Startup Fundraising Checklist


When you are fundraising, you are not building and selling your offering. This is why the opportunity cost of fundraising is very high. Because of this, when you decide to do it, it’s crucial to be as efficient as possible.

The goal of this checklist is to help you concentrate your fundraising efforts in order to get the best possible results for the time that you invest.

Table of Contents:

1. Research and Define Your Fundraising Goals

Nothing will slow you down more than entering conversations without a clear understanding of what you are looking for and what you are offering.
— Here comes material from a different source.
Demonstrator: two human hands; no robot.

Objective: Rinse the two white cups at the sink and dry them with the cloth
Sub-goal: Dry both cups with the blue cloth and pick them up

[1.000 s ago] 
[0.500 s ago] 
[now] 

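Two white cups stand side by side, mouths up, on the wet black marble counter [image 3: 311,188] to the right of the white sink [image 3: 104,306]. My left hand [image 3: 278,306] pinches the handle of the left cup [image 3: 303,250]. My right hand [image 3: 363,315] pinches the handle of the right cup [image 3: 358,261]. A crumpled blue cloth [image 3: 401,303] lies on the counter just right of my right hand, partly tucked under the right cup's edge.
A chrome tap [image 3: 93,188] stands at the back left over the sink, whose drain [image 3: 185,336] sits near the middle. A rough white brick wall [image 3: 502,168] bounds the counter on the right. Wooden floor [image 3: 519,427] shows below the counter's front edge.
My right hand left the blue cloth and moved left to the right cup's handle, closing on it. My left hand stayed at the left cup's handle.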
  Why do you need funding?

What exactly are you going to invest the money in? Can you survive without it by
bootstrapping and growing organically?

As mentioned, fundraising is an expensive use of your time. Make sure you have a
good idea of why you’re doing it.

 How much do you need?

Be precise and realistic depending on the stage of your startup and the needs of your business.
Pre-seed/seed/series A rounds have certain norms attached to them regarding the
size of the round and the progress of the business.

 What type of investors are you looking for?
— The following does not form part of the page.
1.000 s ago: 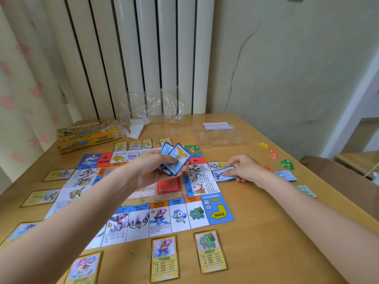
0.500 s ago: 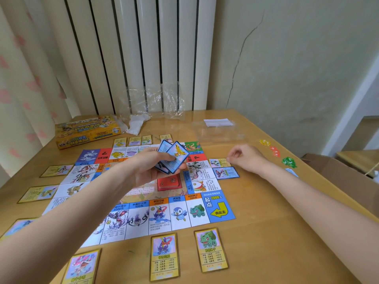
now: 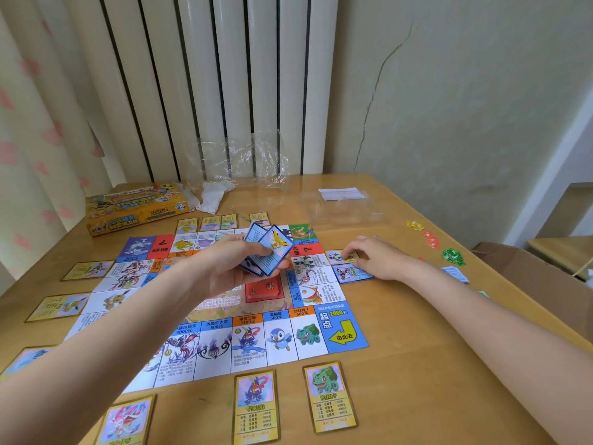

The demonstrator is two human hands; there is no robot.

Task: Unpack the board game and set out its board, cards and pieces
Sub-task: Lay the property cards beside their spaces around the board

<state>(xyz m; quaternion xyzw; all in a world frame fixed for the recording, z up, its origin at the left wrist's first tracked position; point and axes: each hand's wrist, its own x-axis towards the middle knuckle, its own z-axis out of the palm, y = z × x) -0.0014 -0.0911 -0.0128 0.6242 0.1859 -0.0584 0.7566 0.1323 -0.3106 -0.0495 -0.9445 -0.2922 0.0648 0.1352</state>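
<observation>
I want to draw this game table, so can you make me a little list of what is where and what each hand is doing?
board: game board lies flat on the wooden table
left hand: left hand grips a fan of blue cards above the board
right hand: right hand touches a yellow card by the board's right edge
blue card on table: blue card lies just nearer than that yellow one
box: yellow game box at the far left
pieces: coloured tokens at the far right

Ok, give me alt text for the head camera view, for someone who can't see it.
A person's left hand holds a fan of blue cards above a paper game board on a wooden table, while the right hand touches a gold-bordered card at the board's right edge. More gold-bordered cards surround the board.
</observation>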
Are you looking to raise from friends and family, professional angels, or venture capitalists?
Make sure your business profile fits the investment criteria of the investors
you are targeting.

Also, try to prioritize investors with an interest in your industry and your specific
developmental stage.

  Are you looking just for money or also for direct involvement?

If you are a first-time founder, it’s recommended that you find a mentor (even by giving
up some equity) with experience in the field. This will not only increase the
chances of success of your startup but will make fundraising a more realistic
option. Warm introductions are one of the most important parts of a successful
fundraising process.

 Who is in charge of the fundraising process?

Fundraising takes a lot of work. Make sure one person takes ownership of the fundraising process and the results. It’s a mistake to involve the whole founding team because you should never stop working on your actual business. This way, you will always have progress to show to interested investors.

2. Make Sure Your Startup is an Attractive Investment

Startup investors aren’t driven by a selfless desire to help founders. They want to make money. It’s easier to convince them to invest when you have something of high quality to offer.

 Clarify your idea & general narrative

Make sure your idea is clear (what are you selling and to whom), and your narrative of success is convincing. If the path forward isn’t clear to you, it’d be hard to convince anyone to risk their hard-earned money.

 Make sure you have a complete team

Make sure you have the right people to realize the idea – а founding team with the required technical and marketing experience, high-level of domain knowledge, and possibly a highly-motivated early employee team.

There are a lot of investors that invest in people rather than ideas. A high-quality team is often worth more than a high-quality idea.

 Validate your idea and assumptions

Besides friends and family, few people are likely to invest in a naked idea. Sophisticated startup investors need proof – the more convincing the better. Because of this validating your idea before fundraising is mandatory.

 Gather some traction numbers

Traction figures are the most convincing form of validation. Use KPIs that indicate progress. Investors are looking to invest in ventures which are moving in the right direction, and nothing is more convincing than interest from customers.

  Show product-market fit

If you are a later-stage startup, you’d need good evidence of product-market fit. This can come in the form of traction numbers in addition to user testimonies.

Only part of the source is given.